This week we’re hosting the Image Permanence Institute as part of their research program on energy savings opportunities in libraries. I’m tremendously excited about the work, which is preservation in every sense. The goal is to maintain or improve our preservation environment while reducing the amount of energy required to create that environment. One of the keys is, of course, reducing or ceasing use of HVAC equipment at optimal times.
This can seem paradoxical, but as we learn more about the way our materials respond to environmental changes and as we have more raw data from our digital building controls, data loggers, and weather history, it is becoming possible to chart a better path. I’ve written a little bit about this on the blog and you can expect more as the project develops.
All the glossy science aside, though, yesterday we were in the machine rooms coming to grips with the design intentions and as-built and -running state of our mechanical systems. This is what preservation really looks like.
This is a set of cold water supply and return lines in the SRLF, our primary storage facility. Just about everything else we do in preservation and conservation is dependent on having enough cold water to chill the coils that are used to reduce the air temperatures in out HVAC systems and then being able to take that water out to a cooling tower to scrub off its heat load.
Here’s the Trane unit that’s attached to those lines, distributing water out to the air handling systems.
This is the pre-treatment system and air distribution system for the second module of the SRLF. The two blue pipes connect to the cooling coil that sub-cools the outside air to reduce its dewpoint and, in turn, condense out moisture. That lets us keep the air in the SRLF cool and dry. The second system, in the background of the photo, is a mixed air chamber that collects return air from the SRLF, mixes it with outside air, recools or reheats the mix as needed, and then pushes the treated air out to storage.

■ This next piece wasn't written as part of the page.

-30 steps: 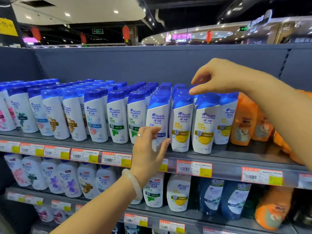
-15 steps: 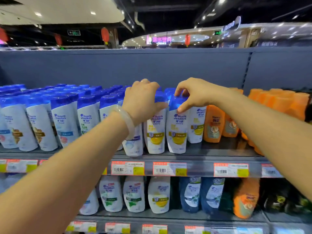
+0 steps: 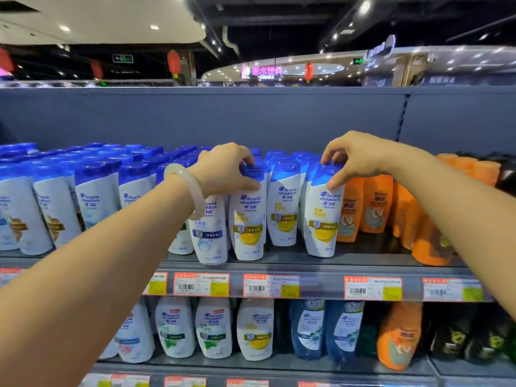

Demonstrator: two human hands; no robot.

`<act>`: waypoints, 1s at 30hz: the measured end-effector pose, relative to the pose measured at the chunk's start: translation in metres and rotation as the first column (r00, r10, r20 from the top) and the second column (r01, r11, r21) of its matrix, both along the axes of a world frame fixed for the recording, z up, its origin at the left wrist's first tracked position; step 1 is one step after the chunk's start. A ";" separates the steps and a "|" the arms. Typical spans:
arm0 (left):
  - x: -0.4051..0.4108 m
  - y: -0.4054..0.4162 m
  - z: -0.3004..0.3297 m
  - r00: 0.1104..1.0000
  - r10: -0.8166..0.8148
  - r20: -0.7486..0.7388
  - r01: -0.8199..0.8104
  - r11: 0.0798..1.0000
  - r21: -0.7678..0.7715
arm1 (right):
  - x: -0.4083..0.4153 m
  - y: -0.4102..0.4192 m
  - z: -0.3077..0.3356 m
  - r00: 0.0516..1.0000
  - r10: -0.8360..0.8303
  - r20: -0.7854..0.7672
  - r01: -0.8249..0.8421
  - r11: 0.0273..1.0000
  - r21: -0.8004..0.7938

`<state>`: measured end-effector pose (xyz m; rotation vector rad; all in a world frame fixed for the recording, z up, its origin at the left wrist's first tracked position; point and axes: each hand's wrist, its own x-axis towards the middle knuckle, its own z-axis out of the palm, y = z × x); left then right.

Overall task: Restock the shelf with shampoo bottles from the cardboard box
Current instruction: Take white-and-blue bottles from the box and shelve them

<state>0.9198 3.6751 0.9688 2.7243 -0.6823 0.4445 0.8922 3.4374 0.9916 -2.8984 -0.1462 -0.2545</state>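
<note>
1. Head view, the hands: The left hand (image 3: pixel 227 170) curls over the blue cap of a white shampoo bottle (image 3: pixel 249 219) at the front of the upper shelf (image 3: pixel 307 265), fingers round the top and thumb on the bottle's shoulder. The right hand (image 3: pixel 354 159) pinches the cap of a second shampoo bottle (image 3: pixel 324 216) two places to the right, thumb pressing its front. A pale bangle (image 3: pixel 185 188) sits on the left wrist.

2. Head view, the bottles: Both gripped bottles are white with blue caps and a yellow lemon picture low on the label. Each stands on its base on the shelf, long axis near vertical, cap up, label facing the camera; the right one leans slightly, its cap tipped to the right. One matching bottle stands between them, set slightly further back.

3. Head view, the shelf: Rows of blue-capped white bottles (image 3: pixel 92 196) fill the upper shelf to the left. Orange bottles (image 3: pixel 374 205) stand just beside the right-hand bottle. Price tags (image 3: pixel 270 286) line the shelf edge. The lower shelf holds white, dark blue and orange bottles.
</note>
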 end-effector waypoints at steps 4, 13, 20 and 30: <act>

When we found the system, its mixed air chamber was wide open, however. That entry is the big open grate in the background of the picture; it’s a fire damper that should be closed in normal operation. As it was, the air was being short circuited and we were loosing the energy efficiency of recycling the return air as well as the benefit of pre-treating the outside air. We’ve since closed that and our facilities team is checking the control components to isolate the cause of this problem.